4. Local authorities are getting a little over zealous in the number of roads it feels the need to reduce limits on. People tend to drive to the conditions, not the number banded to the lamppost. It's is these sort of roads where you'll find the jobsworth sat in a van pointing a laser at you.

5. The increased use of smart motorways means there's an increased number of occasions when the variable speed limit drops, seemingly pointlessly, to 50 when the road ahead is clear. Flash - Flash. 

24 November 2017
Cobnapint wrote:

5. The increased use of smart motorways means there's an increased number of occasions when the variable speed limit drops, seemingly pointlessly, to 50 when the road ahead is clear. Flash - Flash. 

The other day on the M42, 60 -60 -60 --40 --60 - 60 -60, the amount of people stamping on the brakes, amazed there wasn't some shunts. There is no excuse, its blatant entrapment. There wasn't even much traffic.

24 November 2017
The Apprentice wrote:

Cobnapint wrote:

5. The increased use of smart motorways means there's an increased number of occasions when the variable speed limit drops, seemingly pointlessly, to 50 when the road ahead is clear. Flash - Flash. 

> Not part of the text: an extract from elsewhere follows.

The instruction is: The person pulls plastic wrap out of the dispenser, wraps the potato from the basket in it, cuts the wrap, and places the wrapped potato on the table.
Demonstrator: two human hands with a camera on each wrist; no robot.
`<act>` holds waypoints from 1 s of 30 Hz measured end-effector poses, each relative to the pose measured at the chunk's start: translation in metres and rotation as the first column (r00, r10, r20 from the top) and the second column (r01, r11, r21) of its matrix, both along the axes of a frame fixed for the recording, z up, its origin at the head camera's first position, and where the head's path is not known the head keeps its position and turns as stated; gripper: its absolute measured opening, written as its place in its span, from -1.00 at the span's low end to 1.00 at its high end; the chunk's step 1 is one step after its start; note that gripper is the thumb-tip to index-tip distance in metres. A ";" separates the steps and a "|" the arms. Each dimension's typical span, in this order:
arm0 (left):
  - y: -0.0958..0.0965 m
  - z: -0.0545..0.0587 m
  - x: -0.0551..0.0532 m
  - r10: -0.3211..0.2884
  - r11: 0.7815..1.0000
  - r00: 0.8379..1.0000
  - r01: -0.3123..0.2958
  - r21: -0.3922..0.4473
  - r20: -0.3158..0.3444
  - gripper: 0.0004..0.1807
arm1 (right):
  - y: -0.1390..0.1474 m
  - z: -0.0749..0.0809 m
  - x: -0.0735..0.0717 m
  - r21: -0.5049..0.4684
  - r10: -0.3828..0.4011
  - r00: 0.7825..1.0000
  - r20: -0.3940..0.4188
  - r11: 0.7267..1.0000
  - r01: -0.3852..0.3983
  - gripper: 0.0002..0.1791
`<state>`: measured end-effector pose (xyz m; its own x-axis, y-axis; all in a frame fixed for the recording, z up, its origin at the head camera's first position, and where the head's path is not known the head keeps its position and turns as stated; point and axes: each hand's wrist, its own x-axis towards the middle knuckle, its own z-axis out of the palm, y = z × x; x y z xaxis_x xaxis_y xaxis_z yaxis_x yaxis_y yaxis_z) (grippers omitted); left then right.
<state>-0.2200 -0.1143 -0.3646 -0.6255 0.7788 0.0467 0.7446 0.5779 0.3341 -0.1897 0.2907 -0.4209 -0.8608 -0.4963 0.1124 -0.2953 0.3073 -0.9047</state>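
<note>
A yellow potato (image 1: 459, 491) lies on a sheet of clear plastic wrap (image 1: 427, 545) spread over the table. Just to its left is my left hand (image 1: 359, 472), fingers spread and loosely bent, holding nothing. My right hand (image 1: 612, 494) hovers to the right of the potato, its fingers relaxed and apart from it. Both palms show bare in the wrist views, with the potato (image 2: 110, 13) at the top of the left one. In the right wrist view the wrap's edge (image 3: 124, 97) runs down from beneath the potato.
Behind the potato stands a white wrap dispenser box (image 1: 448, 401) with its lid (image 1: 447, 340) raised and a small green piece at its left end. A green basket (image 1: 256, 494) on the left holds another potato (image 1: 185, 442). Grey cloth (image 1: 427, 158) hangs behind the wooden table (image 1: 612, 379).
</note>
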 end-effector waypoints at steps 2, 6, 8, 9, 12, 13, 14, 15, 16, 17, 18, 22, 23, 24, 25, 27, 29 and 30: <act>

The other day on the M42, 60 -60 -60 --40 --60 - 60 -60, the amount of people stamping on the brakes, amazed there wasn't some shunts. There is no excuse, its blatant entrapment. There wasn't even much traffic.

When the indicated speed on the overhead gantry reduces, you have 1 minute to comply to the new limit before the camera(s) in that section become active.

I've witnessed the furious braking on the M42 myself and it's downright dangerous. Dangerous because it's not common knowledge - you can't blame motorists for wanting to save their licenses when they see the variables flick from 60 to 40 right in front of them. The authorities need to come clean on this one, it might help reduce the number of incidents.

24 November 2017
As usual, the focus on vehicle speed over simplifies the reality that speed in of itself doesn't kill: Driving too fast for the traffic or conditions and the inceased chance of conflict with other vehicles, pedestrians etc is what kills people and it just follows that in those circumstances, the higher the speed the worse the outcome.

If we were limited to 30 or 40mph everywhere there would still be accidents due to poor driving standards and drivers making poor decisions.

After nearly half a million miles of driving I'm rarely surprised by anything but these days I see more selfish drivers speeding in towns & cities, driving through red lights (when they could've stopped) with no thought for their life or anyone elses, talking or txting on their mobiles, even parking in situations that endanger others.

Socially, the driver that breaks the law doing 80+mph on a deserted motorway at 4am shouldn't be compared to another who regularly does 35+mph in town at 3pm - both are breaking the law but IMHO the latter is the more reprehensible.